Copying rule for the data below: pictures stay out, and only the lines from the one with "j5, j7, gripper" down to the one with "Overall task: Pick", inclusive, are repeated exactly.

** RECORDS TO PROCESS follows **

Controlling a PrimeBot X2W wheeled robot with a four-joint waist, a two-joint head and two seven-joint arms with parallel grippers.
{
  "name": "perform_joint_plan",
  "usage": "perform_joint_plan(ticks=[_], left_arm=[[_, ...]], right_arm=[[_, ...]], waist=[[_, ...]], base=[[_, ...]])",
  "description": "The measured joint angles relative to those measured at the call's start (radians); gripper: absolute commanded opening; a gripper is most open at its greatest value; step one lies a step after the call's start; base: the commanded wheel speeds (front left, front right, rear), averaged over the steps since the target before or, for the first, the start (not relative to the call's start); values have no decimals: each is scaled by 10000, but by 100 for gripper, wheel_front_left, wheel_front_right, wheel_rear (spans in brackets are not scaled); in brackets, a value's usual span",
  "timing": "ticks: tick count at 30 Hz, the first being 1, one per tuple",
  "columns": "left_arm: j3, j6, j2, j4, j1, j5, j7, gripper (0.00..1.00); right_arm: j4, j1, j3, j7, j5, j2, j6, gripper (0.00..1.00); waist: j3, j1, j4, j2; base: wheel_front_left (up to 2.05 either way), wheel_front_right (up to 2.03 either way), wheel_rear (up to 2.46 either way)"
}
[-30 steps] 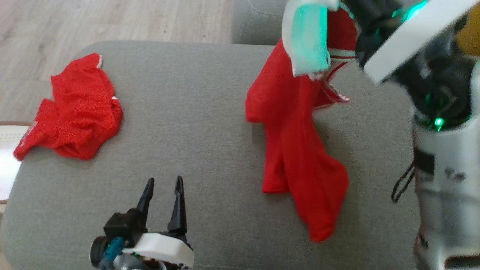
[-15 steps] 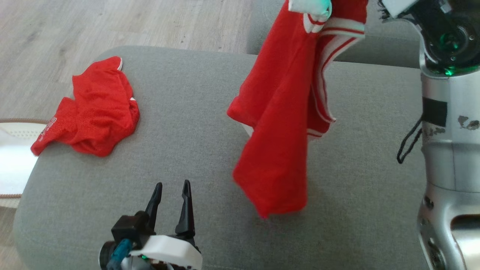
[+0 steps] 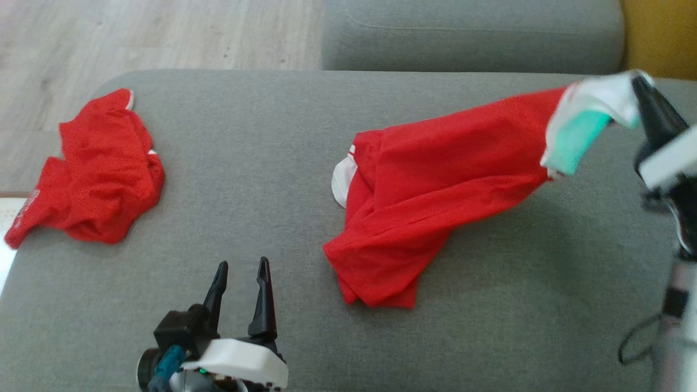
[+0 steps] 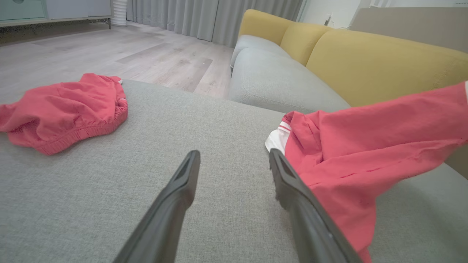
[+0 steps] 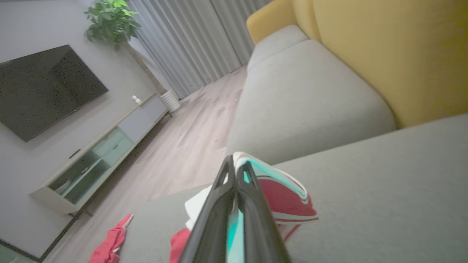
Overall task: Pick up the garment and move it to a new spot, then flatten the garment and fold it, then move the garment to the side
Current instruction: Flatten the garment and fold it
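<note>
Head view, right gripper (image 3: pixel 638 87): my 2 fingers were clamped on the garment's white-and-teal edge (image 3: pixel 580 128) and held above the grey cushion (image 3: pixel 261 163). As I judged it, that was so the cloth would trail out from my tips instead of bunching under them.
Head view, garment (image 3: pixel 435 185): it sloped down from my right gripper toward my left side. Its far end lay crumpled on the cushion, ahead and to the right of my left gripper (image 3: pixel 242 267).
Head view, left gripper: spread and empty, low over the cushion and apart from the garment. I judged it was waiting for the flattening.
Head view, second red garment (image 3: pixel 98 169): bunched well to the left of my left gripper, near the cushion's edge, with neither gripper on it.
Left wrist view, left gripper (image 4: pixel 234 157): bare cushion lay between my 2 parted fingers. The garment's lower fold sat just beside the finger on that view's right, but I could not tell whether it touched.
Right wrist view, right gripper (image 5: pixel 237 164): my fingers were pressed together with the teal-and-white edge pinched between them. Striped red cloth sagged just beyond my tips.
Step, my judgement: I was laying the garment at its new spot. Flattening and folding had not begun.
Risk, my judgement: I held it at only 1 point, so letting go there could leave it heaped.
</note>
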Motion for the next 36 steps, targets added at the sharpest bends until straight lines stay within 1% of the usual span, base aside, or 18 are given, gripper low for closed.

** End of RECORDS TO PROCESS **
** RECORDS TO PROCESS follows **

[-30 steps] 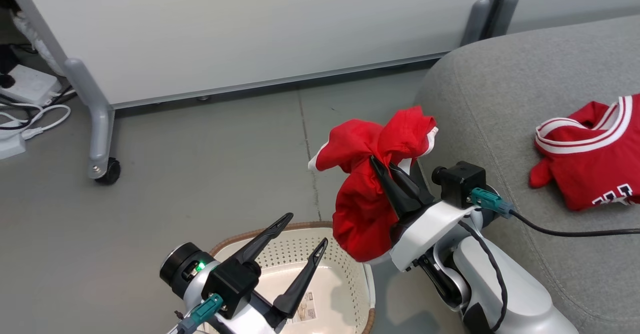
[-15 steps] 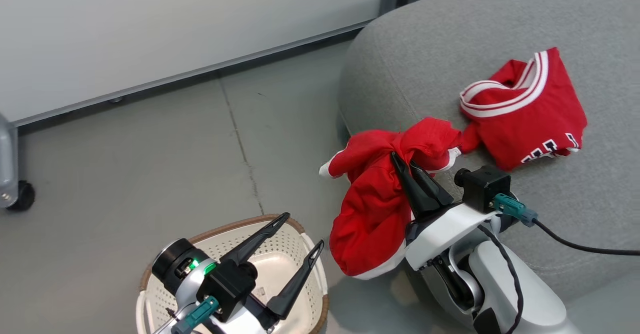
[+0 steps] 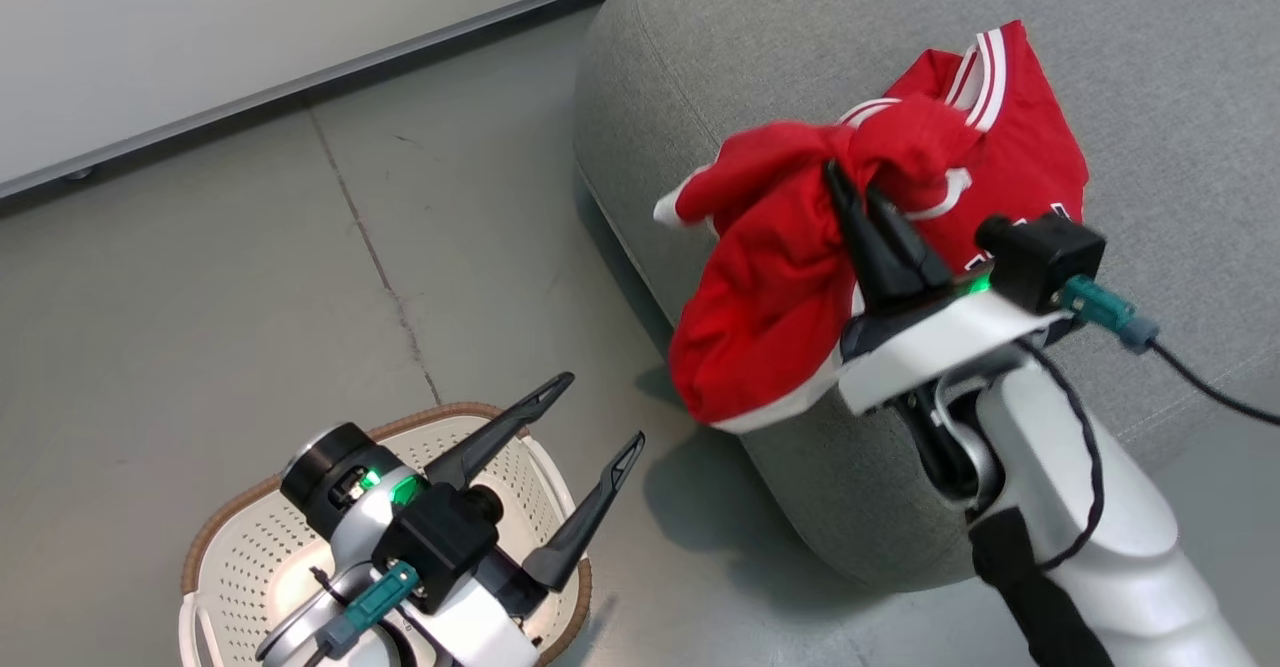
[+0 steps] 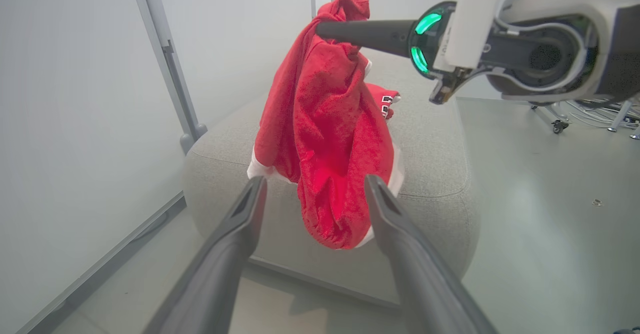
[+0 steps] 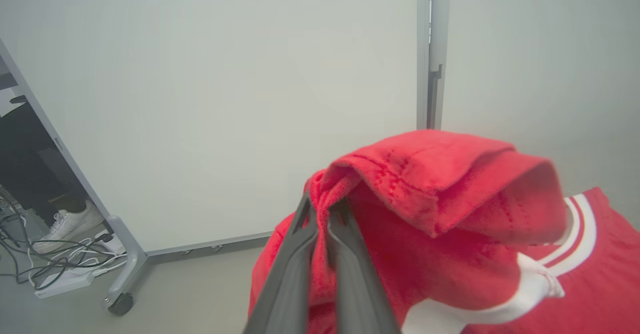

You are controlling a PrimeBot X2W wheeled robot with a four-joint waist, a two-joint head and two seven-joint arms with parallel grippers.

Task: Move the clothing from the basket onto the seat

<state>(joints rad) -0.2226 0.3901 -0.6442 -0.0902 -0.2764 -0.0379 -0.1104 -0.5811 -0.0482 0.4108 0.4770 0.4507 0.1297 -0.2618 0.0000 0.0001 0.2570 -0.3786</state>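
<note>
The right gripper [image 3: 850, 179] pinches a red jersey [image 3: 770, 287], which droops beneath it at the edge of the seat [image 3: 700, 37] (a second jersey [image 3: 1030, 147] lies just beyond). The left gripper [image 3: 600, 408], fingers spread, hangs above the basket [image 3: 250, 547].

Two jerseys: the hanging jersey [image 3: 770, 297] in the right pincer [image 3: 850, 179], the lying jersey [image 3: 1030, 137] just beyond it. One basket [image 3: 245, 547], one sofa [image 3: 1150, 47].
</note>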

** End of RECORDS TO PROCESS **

**TASK RESULT:**
  "columns": "left_arm: j3, j6, j2, j4, j1, j5, j7, gripper (0.00..1.00); right_arm: j4, j1, j3, j7, j5, j2, j6, gripper (0.00..1.00); waist: j3, j1, j4, j2; base: wheel_front_left (up to 2.05 either way), wheel_front_right (up to 2.03 either way), wheel_rear (up to 2.46 either way)"
}
[-30 steps] 
[-15 steps] 
[+0 steps] 
[+0 steps] 
[+0 steps] 
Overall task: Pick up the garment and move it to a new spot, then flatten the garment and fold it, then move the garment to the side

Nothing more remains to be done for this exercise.